Cela ne poserait aucun problème si l’on pouvait classer la théorie du complot au rayon des lubies inoffensives, aux côtés de l'homéopathie et de l'astrologie. Mais la théorie du complot falsifie l’histoire. Elle sape la confiance dans la démocratie. Elle dissuade des parents bien portants de vacciner leurs enfants. Elle protège les dictateurs. Elle exonère des criminels. Elle dresse des potences. Elle prépare les génocides.
Notes :
(1) On pense en particulier au numéro de la revue Agone consacrée à la théorie du complot (n° 47, coordination : Miguel Chueca, 24 janvier 2012).

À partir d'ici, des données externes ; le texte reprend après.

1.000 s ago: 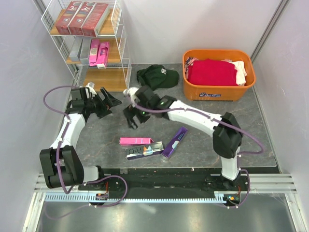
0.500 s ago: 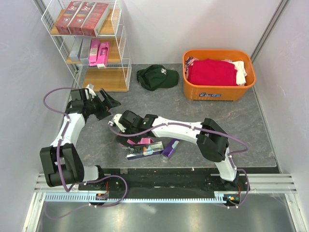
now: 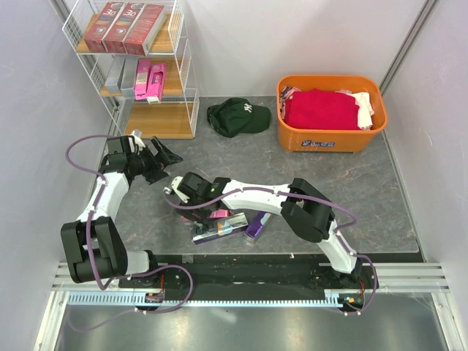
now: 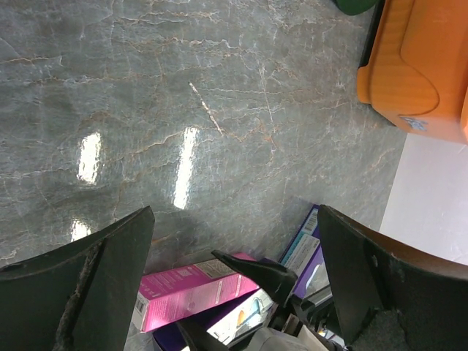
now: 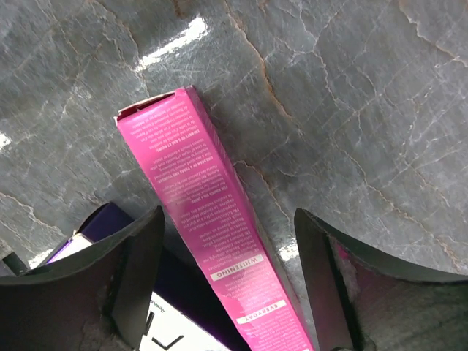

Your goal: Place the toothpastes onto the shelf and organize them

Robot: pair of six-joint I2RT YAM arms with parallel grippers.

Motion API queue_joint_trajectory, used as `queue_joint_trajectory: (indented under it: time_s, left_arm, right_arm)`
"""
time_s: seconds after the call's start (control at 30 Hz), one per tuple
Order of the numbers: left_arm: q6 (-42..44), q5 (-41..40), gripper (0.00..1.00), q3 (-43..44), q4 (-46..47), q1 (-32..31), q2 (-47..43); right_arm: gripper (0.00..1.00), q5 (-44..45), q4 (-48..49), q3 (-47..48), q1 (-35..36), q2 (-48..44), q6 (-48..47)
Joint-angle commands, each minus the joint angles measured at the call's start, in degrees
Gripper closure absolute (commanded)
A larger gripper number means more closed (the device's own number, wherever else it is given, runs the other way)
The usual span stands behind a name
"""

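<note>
Close to the near edge of the table (image 3: pixel 365 205), left of its middle, three toothpastes lie bunched: a pink box (image 3: pixel 219 213), a holographic box (image 3: pixel 219 229) just beside it on the near side, and a purple box (image 3: pixel 257 224) angled at their right end. The right gripper (image 3: pixel 194 209) is down over the pink box's left part. Its wrist view shows the jaws parted and straddling the pink box (image 5: pixel 197 183), with a strip of stone visible on either side, so nothing is clamped. A second ago this arm was raised over mid-table with its jaws wider. It has since swung toward the near edge and come down, while the three boxes lie where they were. Farther back, near the left edge, the left gripper (image 3: pixel 164 164) hovers released with its fingers spread wide, holding nothing, in the same place as before. Bare stone runs from the boxes to the right edge and back toward the far edge. In the far-left corner stands the shelf (image 3: pixel 161 121), with dark red boxes (image 3: pixel 123 28) on its top board and silver-grey boxes (image 3: pixel 121 73) beside two pink ones (image 3: pixel 148 79) on the middle board. A dark green cap (image 3: pixel 238 115) lies by the far edge, and an orange tub (image 3: pixel 330 139) sits toward the far-right corner.
</note>
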Motion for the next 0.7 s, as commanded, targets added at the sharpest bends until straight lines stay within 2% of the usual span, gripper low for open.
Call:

(2) Cinq noms sont livrés en pâture parmi lesquels ceux d’Antoine Vitkine et de Pierre-André Taguieff, sans plus de précision. Les lecteurs du Monde diplomatique n’auront pas le droit de savoir que le premier a publié il y a dix ans une enquête pionnière sur la désinformation complotiste (Les Nouveaux imposteurs, La Martinière, 2005) et que le second est probablement l’auteur en langue française qui fait le plus autorité sur le sujet (voir Les Protocoles des Sages de Sion. Faux et usage d’un faux, Fayard, 2004 ; La Foire aux illuminés, Mille et une nuits, 2005 ; L’imaginaire du complot mondial, Mille et une nuits, 2006 ; Court Traité de complotologie, Mille et une nuits, 2013 ; Pensée conspirationniste et théories du complot, Uppr Editions, 2015). Accusés de « voir des complotistes partout », ils ont eu le tort d’ignorer que critiquer Pierre Bourdieu et Noam Chomsky revenait en réalité à « disqualifier toute pensée critique »… Sur ce sujet, lire : Philippe Corcuff, « Chomsky et le complot médiatique » ; et Pierre Bourdieu et le « gouvernement mondial invisible ».

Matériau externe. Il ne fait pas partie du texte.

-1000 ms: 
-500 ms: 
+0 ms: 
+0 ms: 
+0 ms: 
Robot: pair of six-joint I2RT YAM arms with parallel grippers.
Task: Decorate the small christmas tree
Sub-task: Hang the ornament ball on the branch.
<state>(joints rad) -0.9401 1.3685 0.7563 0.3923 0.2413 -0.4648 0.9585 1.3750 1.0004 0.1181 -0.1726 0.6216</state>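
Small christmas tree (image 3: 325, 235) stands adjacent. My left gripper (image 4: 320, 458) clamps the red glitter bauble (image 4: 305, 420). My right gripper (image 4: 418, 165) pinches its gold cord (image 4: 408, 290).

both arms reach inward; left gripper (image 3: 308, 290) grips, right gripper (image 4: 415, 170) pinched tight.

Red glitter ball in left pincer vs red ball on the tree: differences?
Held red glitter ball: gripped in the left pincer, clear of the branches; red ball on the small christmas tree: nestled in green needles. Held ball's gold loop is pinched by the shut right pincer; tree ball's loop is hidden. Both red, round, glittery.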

(3) C’est par l’adjectif « formidable » que le blogueur Etienne Chouard qualifiait le billet de blog de F. Lordon lors de sa publication dans une version plus longue (« Conspirationnisme : la paille et la poutre », 24 août 2012). En plus du blog de Chouard, le texte avait essaimé sur plusieurs sites faisant la part belle au conspirationnisme : LeGrandSoir.info, Fdesouche, nouvelordremondial.cc, les-crises.fr ou encore CentPapiers.com.
(4) Carl F. Graumann & Serge Moscovici, Changing conceptions of conspiracy, Springer-Verlag, 1987. Voir aussi : « Les corrélats de l’adhésion à la théorie du complot », entretien avec Pascal Wagner-Egger, Conspiracy Watch, 10 octobre 2009.
(5) Cf. Jennifer A. Whitson & Adam D. Galinsky, « Lacking Control Increases Illusory Pattern Perception », Science, Vol. 322, n° 5898, pp. 115-117, 3 octobre 2008.
(6) La formule est de Marc Weitzmann in Notes sur la Terreur, Flammarion, 2008.
(7) Pierre Birnbaum, Le Peuple et les gros. Histoire d’un mythe, Grasset, 1979 (rééd. sous le titre Genèse du populisme, Fayard, coll. Pluriel, 2012).